**Your assignment**
Find each line below where the word "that" occurs, and copy it.

**Information supplied**

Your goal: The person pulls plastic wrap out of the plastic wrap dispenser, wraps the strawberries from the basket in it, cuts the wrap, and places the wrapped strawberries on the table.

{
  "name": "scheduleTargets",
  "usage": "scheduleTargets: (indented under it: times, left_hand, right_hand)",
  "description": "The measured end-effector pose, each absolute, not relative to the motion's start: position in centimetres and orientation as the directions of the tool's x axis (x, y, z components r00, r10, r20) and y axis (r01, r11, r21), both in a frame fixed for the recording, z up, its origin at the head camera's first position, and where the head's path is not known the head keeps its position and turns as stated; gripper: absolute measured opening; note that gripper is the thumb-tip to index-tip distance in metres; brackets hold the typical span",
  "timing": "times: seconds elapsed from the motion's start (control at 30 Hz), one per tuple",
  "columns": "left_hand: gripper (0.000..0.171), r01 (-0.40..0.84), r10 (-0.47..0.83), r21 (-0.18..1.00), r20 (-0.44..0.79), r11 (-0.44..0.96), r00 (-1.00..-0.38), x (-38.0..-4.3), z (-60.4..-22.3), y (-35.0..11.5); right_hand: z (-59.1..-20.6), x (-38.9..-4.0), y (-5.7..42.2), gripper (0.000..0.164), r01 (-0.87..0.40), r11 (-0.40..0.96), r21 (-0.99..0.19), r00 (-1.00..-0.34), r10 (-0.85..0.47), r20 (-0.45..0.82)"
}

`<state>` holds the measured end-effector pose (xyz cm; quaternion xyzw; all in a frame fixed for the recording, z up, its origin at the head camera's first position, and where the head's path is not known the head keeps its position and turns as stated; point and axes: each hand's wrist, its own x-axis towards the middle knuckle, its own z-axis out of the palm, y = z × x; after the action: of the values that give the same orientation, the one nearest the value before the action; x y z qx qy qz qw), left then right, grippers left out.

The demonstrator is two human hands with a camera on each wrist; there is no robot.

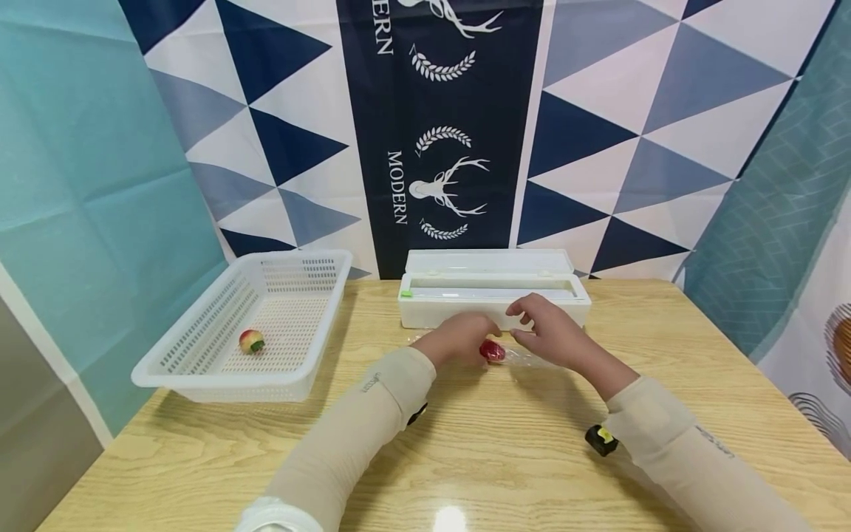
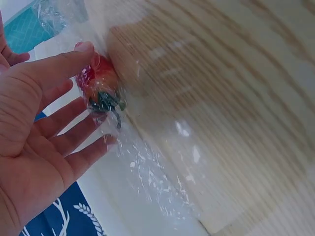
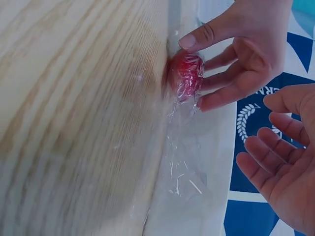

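Observation:
A small red fruit (image 1: 493,351) with green leaves is wrapped in clear plastic film (image 3: 179,162). My left hand (image 1: 459,336) holds it between thumb and fingers, close over the wooden table. In the left wrist view, the green leaves of the fruit (image 2: 101,81) show through the film, which trails off to both sides. To the right of the fruit is my right hand (image 1: 548,332), its fingers loosely bent and apart with nothing between them. A white film dispenser box (image 1: 495,314), lid raised, stands just behind both hands.
On the left of the table (image 1: 505,458) stands a white perforated basket (image 1: 306,380). Inside it lies a red and yellow fruit (image 1: 250,341) with a green leaf. A patterned cloth (image 1: 445,111) hangs behind the table.

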<state>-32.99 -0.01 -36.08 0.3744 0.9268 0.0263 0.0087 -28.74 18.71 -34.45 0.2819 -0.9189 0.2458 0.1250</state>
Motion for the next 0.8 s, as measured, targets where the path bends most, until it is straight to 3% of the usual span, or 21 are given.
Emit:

**Response for this exercise**
  "description": "The measured end-effector pose, each absolute, not relative to the motion's start: position in centimetres and orientation as the directions of the tool's x axis (x, y, z components r00, r10, r20) and y axis (r01, r11, r21), both in a frame fixed for the recording, z up, its origin at the head camera's first position, and where the head's path is not known the head keeps its position and turns as stated; gripper: absolute measured opening; note that gripper is the thumb-tip to index-tip distance in metres; brackets hold the typical span",
`<state>` holds the measured end-effector pose (xyz cm; quaternion xyzw; all in a frame fixed for the recording, z up, its origin at the head camera's first position, and where the head's path is not known the head keeps its position and turns as stated; point and axes: each hand's wrist, its own x-axis towards the middle knuckle, its own z-axis out of the palm, y = z × x; after the action: of the values that give the same orientation, the one nearest the value before the action; x y z qx qy qz qw), left then right, grippers left out.

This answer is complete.